千尋の動きが止まった。頬がほんのり赤くなる。
「……」
しばらく沈黙があった。千尋は小さく頬を膨らませて、僕を見上げた。
「……イジワル」
小さな声だった。でも、本当に怒っているわけではなさそうだった。むしろ、困ったような、恥ずかしいような、でも少し楽しそうな表情だった。
「すみません、気になって」
千尋はため息をついた。
「『とても……大人の恋愛が美しく描かれていました』って答えました」
「それだけですか?」
「それだけです。祖母は『そうでしょう、名作よね』って満足そうでした」
僕は想像して、また笑いそうになった。きっと千尋は必死に顔を赤くしながら、そう答えたのだろう。

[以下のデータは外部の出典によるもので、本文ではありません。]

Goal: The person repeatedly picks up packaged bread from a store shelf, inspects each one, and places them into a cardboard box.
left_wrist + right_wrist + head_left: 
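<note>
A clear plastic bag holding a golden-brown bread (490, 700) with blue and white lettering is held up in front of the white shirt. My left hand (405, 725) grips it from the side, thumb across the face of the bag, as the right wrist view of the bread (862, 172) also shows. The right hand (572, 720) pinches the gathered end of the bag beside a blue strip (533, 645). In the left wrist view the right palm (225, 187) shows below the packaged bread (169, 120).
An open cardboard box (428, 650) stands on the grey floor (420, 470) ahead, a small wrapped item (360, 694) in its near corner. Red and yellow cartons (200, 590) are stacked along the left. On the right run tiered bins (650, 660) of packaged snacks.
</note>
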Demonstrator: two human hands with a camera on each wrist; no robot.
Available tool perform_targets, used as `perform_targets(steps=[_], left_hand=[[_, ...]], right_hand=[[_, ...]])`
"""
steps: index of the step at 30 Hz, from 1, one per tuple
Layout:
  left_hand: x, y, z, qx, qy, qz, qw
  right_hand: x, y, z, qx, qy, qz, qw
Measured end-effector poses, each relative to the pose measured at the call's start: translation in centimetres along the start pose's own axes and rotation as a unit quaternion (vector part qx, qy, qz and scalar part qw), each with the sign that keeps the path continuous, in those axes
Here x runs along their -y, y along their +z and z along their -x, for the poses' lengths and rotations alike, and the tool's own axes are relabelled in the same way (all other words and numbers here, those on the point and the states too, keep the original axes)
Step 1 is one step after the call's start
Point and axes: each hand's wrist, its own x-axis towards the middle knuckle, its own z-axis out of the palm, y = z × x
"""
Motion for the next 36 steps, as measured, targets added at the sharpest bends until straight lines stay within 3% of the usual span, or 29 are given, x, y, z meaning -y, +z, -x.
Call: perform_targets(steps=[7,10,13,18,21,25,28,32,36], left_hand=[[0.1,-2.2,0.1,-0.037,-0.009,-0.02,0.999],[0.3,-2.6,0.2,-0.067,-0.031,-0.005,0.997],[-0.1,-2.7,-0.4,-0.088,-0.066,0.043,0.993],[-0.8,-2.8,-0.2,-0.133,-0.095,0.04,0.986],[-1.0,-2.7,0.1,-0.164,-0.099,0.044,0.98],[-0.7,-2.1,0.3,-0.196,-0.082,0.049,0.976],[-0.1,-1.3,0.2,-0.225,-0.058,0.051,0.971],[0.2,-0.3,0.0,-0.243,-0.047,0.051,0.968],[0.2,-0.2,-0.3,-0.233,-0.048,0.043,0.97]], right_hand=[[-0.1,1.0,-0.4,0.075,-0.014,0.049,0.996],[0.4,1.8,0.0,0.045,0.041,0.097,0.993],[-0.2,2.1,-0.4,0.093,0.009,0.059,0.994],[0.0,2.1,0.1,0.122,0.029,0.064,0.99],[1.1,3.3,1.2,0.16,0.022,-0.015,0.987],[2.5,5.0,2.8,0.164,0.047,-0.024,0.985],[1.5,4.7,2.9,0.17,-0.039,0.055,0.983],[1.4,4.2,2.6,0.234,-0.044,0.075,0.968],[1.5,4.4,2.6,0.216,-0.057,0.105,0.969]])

「でも、その後しばらく祖母の顔を見るのが恥ずかしくて……」
「すみません。でも、なんだか安心しました」
「安心?」
「てっきり、そういう本が好きで読んでるのかと……」
「そんなわけないじゃないですか!」
千尋が慌てて否定した。その慌てぶりがまた可愛くて、僕は心の中で笑った。
「桜ヶ丘駅、桜ヶ丘駅です」
アナウンスが流れた。今日はあっという間に時間が過ぎた気がした。
「それでは、また月曜日」
「はい、また月曜日」
千尋が降りていく時、いつもより軽やかな足取りだった。
僕も、一週間ぶりに朝から気分が良かった。
学校に着くと、山田が気づいた。
「健太、今日は機嫌いいな」
「そう?」
「先週までなんか沈んでたのに、今日は生き生きしてる」
山田の指摘に、僕は少し恥ずかしくなった。そんなに分かりやすかっただろうか。
「金曜日だからかな」
「そうかもな。週末だし。TGIF!Hoo!」
「TGIF?」
僕は思わず聞き返す。
「『Thank God, It's Friday!』ってオーラル(英会話の授業)の先生が前言ってただろ?神様ありがとう、今日は金曜日だ!って」
全く覚えてない。
「なんだそりゃ」
二人は笑い合う。
僕の機嫌がいい本当の理由は違う。千尋との関係が、また元に戻った安堵感。それどころか、前よりもっと親しくなれた気がした。
おばあさんの話を聞けたし、千尋の困った顔も見られた。そして何より、千尋が自分に心を開いてくれているということが嬉しかった。